The Cordillera Central is a volcanic mountain range in central Costa Rica which continues from the Continental Divide to east of Cordillera de Tilarán. It extends 80 km from Tapezco Pass to the Turrialba Volcano and ends on the Pacuare River. It is separated from Cordillera de Tilarán by Balsa River and Platanar and Zarcero hills. The Cordillera Central is part of the American Cordillera, an almost continuous sequence of mountain ranges (cordilleras) that form the western "backbone" of North, Central, and South America, and Antarctica.

It contains four large volcanoes Poás (2,708 m), Barva (2,906 m), Irazú, and Turrialba (3,340 m). The highest peak is Irazú at 3,432 m.

Elevated plains of central tectonic depression of Costa Rican Central Valley lie south of the range.
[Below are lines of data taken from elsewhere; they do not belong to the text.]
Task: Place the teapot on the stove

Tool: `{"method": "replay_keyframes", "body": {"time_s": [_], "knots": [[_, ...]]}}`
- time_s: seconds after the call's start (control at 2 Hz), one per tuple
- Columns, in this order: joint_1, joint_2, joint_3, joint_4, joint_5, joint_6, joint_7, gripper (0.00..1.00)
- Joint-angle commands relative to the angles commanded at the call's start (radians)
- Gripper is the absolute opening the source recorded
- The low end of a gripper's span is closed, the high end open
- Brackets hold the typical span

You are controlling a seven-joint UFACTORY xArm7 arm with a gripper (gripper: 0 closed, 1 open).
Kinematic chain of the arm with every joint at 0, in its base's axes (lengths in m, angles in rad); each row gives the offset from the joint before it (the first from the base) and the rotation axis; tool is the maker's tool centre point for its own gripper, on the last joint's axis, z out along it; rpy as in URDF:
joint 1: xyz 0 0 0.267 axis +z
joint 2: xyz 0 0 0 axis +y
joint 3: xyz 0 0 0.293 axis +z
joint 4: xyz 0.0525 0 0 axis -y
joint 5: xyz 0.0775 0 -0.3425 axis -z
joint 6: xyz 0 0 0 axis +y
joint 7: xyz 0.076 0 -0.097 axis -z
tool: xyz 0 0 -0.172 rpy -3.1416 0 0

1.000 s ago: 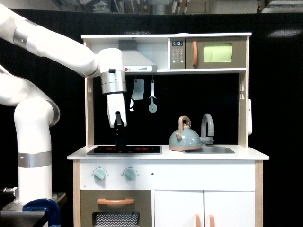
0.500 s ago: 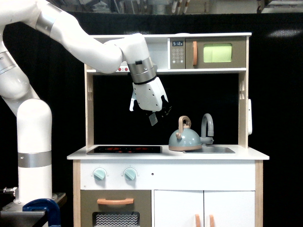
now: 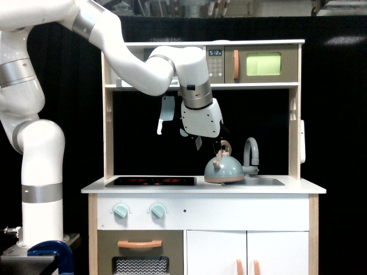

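Reach for the kettle, nothing grasped yet.
The white arm's gripper (image 3: 214, 141), aperture unclear, hovers above the squat blue-grey teapot (image 3: 224, 167) beside the grey sink (image 3: 258, 181); next comes grasping its tan handle, then the glossy black stove (image 3: 150, 181).

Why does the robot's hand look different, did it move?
Yes. The gripper swung from above the stove toward the exterior view's right, and now hangs by the teapot's handle.
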State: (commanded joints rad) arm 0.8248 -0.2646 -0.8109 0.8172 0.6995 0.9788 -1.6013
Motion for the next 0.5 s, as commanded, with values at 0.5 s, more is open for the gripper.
{"method": "replay_keyframes", "body": {"time_s": [0.5], "knots": [[0.015, 0.029, 0.038, 0.023, 0.010, -0.017, 0.022, 1.00]]}}
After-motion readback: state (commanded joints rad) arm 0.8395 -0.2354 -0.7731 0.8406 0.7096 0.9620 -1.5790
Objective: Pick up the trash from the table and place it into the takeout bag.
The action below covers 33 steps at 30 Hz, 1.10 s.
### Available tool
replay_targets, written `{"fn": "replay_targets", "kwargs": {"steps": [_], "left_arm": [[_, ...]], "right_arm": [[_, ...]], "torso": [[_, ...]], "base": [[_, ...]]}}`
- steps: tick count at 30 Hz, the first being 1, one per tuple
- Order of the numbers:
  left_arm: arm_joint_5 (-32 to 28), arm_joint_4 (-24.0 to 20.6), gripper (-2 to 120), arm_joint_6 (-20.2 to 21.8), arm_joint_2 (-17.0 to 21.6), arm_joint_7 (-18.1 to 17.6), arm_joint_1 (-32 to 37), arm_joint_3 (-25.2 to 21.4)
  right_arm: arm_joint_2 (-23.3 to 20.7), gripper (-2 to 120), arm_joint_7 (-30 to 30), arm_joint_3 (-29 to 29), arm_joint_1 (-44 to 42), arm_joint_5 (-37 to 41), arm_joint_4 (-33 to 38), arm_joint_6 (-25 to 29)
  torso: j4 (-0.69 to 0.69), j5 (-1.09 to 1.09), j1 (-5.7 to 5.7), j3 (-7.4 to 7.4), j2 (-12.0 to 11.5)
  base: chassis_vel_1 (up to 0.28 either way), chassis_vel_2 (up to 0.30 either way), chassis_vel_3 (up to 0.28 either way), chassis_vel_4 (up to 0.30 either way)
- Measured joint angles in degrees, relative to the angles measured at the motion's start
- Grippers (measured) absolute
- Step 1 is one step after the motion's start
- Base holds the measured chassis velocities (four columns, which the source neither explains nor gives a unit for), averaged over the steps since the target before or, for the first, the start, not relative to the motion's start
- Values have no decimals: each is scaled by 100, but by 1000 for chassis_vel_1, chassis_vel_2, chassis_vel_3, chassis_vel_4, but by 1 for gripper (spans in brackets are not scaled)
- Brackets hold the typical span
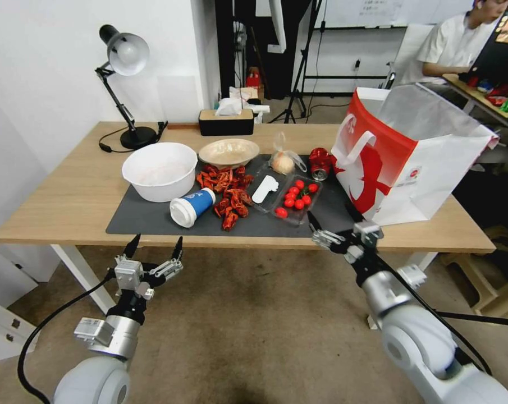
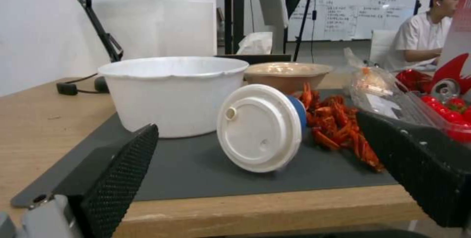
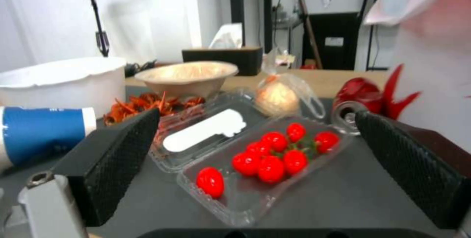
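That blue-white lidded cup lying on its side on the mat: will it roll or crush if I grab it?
The lidded paper cup lies on its side, so a nudge would probably roll it. Its paper wall may dent under a firm squeeze. The lid looks seated; contents can't be judged.

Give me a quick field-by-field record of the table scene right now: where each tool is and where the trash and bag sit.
left tool: open, hovering off the table's near edge, facing the blue-white lidded paper cup
right tool: open, at the near edge before the clear tomato tray
blue-white lidded paper cup: on its side on the dark grey mat
crushed red can: beside the takeout bag
takeout bag: upright, open, on the table's right end
trash in bag: none visible
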Motion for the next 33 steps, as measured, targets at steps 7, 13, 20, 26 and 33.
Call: {"fn": "replay_targets", "kwargs": {"steps": [7, 13, 20, 26, 33], "left_arm": [[-88, -24, 100, 47, -15, -6, -8, -75], [-93, -24, 100, 86, -21, -28, -5, -130], [-133, -16, 100, 111, 36, -33, -19, -209], [-135, -1, 100, 113, 26, -33, -22, -213], [-137, -3, 100, 113, 23, -34, -16, -244]], "right_arm": [[-30, 100, 404, -612, 960, 227, -448, -356], [10, 100, 754, -1163, 1930, 468, -1018, -618], [98, 100, 1224, -1563, 2626, 721, -1407, -1009], [191, 100, 1745, -1862, 3187, 1315, -1594, -1347], [232, 100, 2110, -2016, 3685, 1701, -1783, -1622]], "torso": [[-1, 0, 0, 0, 0], [-1, -1, 1, 0, 0], [-1, -1, 0, 0, 0], [-1, 0, 0, 0, 0], [-1, -1, 0, 0, 0]], "base": [[0, 0, 0, 0], [0, 0, 0, 0], [0, 0, 0, 0], [0, 0, 0, 0], [0, 0, 0, 0]]}}
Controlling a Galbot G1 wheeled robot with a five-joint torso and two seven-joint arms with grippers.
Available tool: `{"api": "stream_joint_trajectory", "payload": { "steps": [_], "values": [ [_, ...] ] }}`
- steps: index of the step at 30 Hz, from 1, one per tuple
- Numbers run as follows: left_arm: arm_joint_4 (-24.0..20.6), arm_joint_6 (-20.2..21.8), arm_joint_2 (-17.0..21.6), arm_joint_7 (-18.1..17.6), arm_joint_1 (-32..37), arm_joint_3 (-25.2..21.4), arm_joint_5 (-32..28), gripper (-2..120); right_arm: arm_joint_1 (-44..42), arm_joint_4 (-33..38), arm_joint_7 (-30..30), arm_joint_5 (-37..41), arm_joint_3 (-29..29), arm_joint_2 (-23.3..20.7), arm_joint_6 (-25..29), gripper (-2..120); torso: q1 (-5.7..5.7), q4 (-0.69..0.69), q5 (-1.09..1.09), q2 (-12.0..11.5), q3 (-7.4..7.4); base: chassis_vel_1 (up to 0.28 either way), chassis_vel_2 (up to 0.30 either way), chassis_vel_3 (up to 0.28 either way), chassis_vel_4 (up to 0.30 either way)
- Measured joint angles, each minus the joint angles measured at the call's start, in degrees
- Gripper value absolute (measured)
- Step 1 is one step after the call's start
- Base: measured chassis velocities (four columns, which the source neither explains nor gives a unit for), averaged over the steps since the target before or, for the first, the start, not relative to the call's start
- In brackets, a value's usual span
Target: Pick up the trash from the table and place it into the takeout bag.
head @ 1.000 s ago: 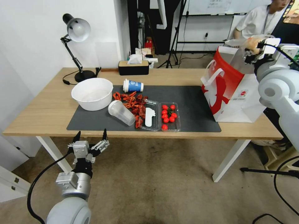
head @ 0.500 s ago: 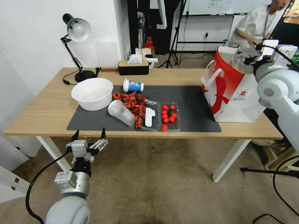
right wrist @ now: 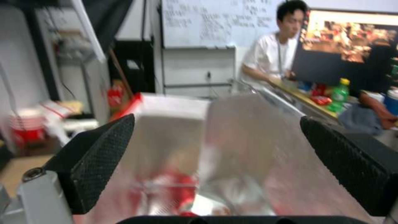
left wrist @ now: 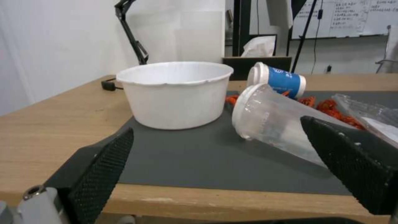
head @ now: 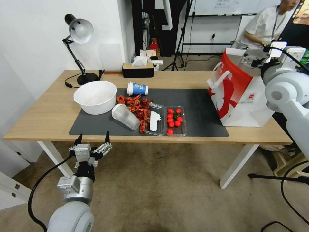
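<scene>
Trash is spread on the grey mat [head: 196, 106] of the worktop [head: 42, 116]: the clear cup [head: 125, 116] lies on its side near the front edge, just beside the white bowl [head: 95, 96], and the paper cup [head: 137, 89] lies on its side behind it. Red scraps [head: 136, 106] are scattered between the two cups, touching a clear tray [head: 155, 119]; a second tray of red tomatoes [head: 174, 120] sits right next to that one. The bag [head: 239, 93] stands upright at the right end of the worktop, partly on the mat, mouth open. The right gripper [head: 254, 59] is held over the bag mouth, jaws wide apart with nothing between them. In the right wrist view the foil lining [right wrist: 248, 140] is seen between the pads [right wrist: 104, 161], with something red [right wrist: 174, 189] blurred at the bottom of the bag. The left gripper [head: 92, 140] is parked below the front edge of the worktop, spread wide and empty, aimed at the clear cup [left wrist: 273, 124] and bowl [left wrist: 176, 93].
</scene>
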Motion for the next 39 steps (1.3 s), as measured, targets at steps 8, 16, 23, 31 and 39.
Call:
{"api": "stream_joint_trajectory", "payload": {
  "steps": [8,16,23,31,39],
  "values": [
    [-0.1,0.0,-0.1,0.1,0.2,-0.2,0.0,100,-6.8,8.3,-6.6,1.4,3.0,-0.4,8.3,100,0.0,0.0,0.0,0.0,0.0,0.0,0.0,0.0,0.0],
    [-0.2,0.0,-0.3,0.1,0.2,-0.3,0.0,100,-20.0,13.9,-17.6,-2.2,7.5,0.0,16.5,100,0.0,0.0,0.01,0.0,0.0,0.0,0.0,0.0,0.0],
    [-0.5,-0.2,-0.3,0.2,0.5,-0.4,-0.1,100,-29.4,16.5,-26.4,-4.3,12.1,0.1,21.5,100,-0.01,-0.01,0.0,0.0,0.0,0.0,0.0,0.0,0.0],
    [-1.0,-0.7,-0.4,0.2,0.9,-0.6,-0.1,100,-35.5,18.6,-28.3,-7.6,13.3,1.6,23.8,100,-0.01,0.0,0.01,0.0,0.0,0.0,0.0,0.0,0.0],
    [-1.4,-1.4,-0.4,0.5,1.6,-0.9,-0.1,100,-46.1,20.2,-29.4,-14.7,16.5,4.8,28.5,100,-0.01,0.0,0.0,0.0,-0.01,0.0,0.0,0.0,0.0]
  ]
}}
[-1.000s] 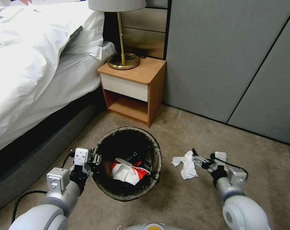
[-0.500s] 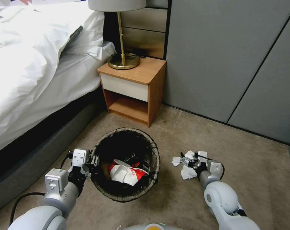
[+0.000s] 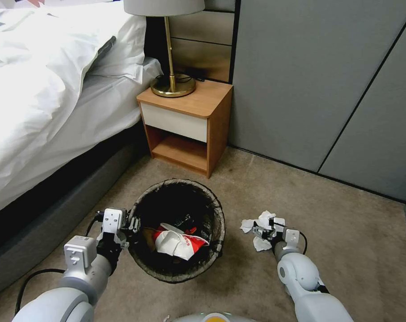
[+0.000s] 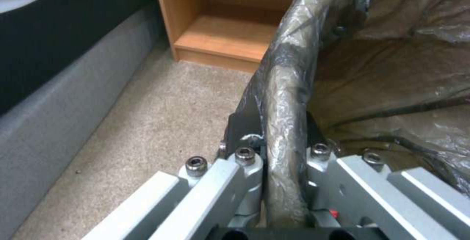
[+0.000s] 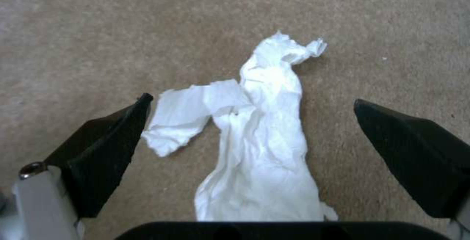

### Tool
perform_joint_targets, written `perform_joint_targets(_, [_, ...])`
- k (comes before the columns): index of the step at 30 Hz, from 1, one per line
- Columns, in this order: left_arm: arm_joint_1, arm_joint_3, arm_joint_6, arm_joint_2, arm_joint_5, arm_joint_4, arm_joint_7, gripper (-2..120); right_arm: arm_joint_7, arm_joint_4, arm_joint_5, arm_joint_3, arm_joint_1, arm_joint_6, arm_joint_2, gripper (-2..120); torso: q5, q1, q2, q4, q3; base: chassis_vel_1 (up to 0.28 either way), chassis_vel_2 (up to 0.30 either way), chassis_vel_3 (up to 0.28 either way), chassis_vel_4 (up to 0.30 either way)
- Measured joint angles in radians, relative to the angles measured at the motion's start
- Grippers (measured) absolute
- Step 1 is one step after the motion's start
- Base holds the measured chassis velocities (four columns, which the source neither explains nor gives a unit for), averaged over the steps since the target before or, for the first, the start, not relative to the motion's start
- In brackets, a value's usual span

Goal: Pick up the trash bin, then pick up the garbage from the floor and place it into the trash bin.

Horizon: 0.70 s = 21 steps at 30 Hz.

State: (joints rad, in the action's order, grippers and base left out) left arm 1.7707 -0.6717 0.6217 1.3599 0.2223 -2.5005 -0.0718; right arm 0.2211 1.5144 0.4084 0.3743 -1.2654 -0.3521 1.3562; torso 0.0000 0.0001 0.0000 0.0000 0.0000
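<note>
Two grippers: left gripper (image 3: 132, 225) fingers pinch crinkly bagged trash bin (image 3: 216, 210) rim; right gripper (image 5: 249, 122) fingers spread astride crumpled tissue (image 5: 259, 137).

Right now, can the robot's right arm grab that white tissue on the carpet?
Probably yes. The right gripper hangs open right over the white tissue, one finger each side, nothing between.

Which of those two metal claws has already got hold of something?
The left gripper: it is clamped on the bag-lined rim of the round trash bin. The right gripper hangs open over the crumpled white tissue on the carpet.
</note>
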Motion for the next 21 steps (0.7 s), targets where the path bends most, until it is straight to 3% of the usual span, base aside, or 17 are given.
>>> perform_joint_targets(21, [-0.013,0.002,-0.002,-0.007,0.0,0.0,-0.005,1,-0.025,-0.145,-0.021,-0.018,0.11,0.041,0.018,100,0.0,0.0,0.0,0.0,0.0,0.0,0.0,0.0,0.0])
Cordillera Central's four main volcanoes are protected as national parks. The volcanic massif of the Poás Volcano is the central feature of Poás Volcano National Park, featuring permanent fumarolic activity. Barva Volcano has prominent hydrothermal activity (hot springs), and is a part of Braulio Carrillo National Park.

Irazú Volcano National Park contains Irazú Volcano, the highest volcano of Costa Rica. The height of the volcano makes it a strategic site for telecommunications; many national television and radio stations have antennas at the summit.

Turrialba Volcano National Park, centered on Turrialba Volcano, has fumarolic activity and gas emissions.